* **TASK ITEM**
Beginning with the first entry, set down each one exactly as shown.

* **EXERCISE INPUT**
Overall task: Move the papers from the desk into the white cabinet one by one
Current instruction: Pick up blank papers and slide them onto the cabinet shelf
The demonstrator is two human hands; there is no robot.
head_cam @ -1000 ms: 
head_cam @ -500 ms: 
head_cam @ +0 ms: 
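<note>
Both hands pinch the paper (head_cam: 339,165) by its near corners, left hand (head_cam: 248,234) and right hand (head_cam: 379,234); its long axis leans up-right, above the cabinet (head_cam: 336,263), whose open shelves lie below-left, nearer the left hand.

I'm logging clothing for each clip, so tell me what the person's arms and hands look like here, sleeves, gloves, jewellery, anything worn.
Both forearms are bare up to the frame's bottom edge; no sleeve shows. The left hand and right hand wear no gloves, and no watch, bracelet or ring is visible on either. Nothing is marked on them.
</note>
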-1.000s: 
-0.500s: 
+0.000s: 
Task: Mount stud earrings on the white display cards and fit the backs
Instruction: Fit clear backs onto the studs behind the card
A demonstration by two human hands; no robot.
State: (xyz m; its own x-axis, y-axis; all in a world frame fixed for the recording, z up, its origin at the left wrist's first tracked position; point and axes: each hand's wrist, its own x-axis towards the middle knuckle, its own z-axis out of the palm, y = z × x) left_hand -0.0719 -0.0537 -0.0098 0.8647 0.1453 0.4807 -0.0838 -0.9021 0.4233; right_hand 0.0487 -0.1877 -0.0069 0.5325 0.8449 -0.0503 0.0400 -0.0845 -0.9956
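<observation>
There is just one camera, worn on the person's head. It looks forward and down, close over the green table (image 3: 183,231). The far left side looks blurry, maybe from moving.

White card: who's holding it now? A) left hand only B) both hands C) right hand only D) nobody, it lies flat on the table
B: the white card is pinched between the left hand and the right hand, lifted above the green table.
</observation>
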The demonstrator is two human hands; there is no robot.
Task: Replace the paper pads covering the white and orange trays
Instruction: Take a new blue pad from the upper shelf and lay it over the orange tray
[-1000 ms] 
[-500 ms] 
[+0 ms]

* **SOLUTION TO THIS TASK**
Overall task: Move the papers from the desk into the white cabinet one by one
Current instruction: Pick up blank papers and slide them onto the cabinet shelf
The demonstrator is two human hands; there is no robot.
head_cam @ -1000 ms: 
head_cam @ -500 ms: 
head_cam @ +0 ms: 
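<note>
Both hands pinch the paper (head_cam: 339,165) by its near corners, left hand (head_cam: 248,234) and right hand (head_cam: 379,234); its long axis leans up-right, above the cabinet (head_cam: 336,263), whose open shelves lie below-left, nearer the left hand.

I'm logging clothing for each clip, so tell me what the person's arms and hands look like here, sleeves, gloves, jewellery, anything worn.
Both forearms are bare up to the frame's bottom edge; no sleeve shows. The left hand and right hand wear no gloves, and no watch, bracelet or ring is visible on either. Nothing is marked on them.
</note>
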-1.000s: 
-0.500s: 
+0.000s: 
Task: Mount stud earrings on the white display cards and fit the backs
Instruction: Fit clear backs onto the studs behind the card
A demonstration by two human hands; no robot.
State: (xyz m; its own x-axis, y-axis; all in a world frame fixed for the recording, z up, its origin at the left wrist's first tracked position; point and axes: each hand's wrist, its own x-axis towards the middle knuckle, its own z-axis out of the palm, y = z × x) left_hand -0.0719 -0.0537 -0.0098 0.8647 0.1453 0.4807 -0.0838 -0.9021 0.4233; right_hand 0.0487 -0.1877 -0.0069 0.5325 0.8449 -0.0503 0.0400 -0.0845 -0.9956
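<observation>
There is just one camera, worn on the person's head. It looks forward and down, close over the green table (image 3: 183,231). The far left side looks blurry, maybe from moving.

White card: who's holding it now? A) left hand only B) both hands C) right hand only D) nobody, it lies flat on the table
B: the white card is pinched between the left hand and the right hand, lifted above the green table.
</observation>
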The demonstrator is two human hands; there is no robot.
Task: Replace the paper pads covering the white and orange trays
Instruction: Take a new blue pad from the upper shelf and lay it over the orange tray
[-1000 ms] 
[-500 ms] 
[+0 ms]

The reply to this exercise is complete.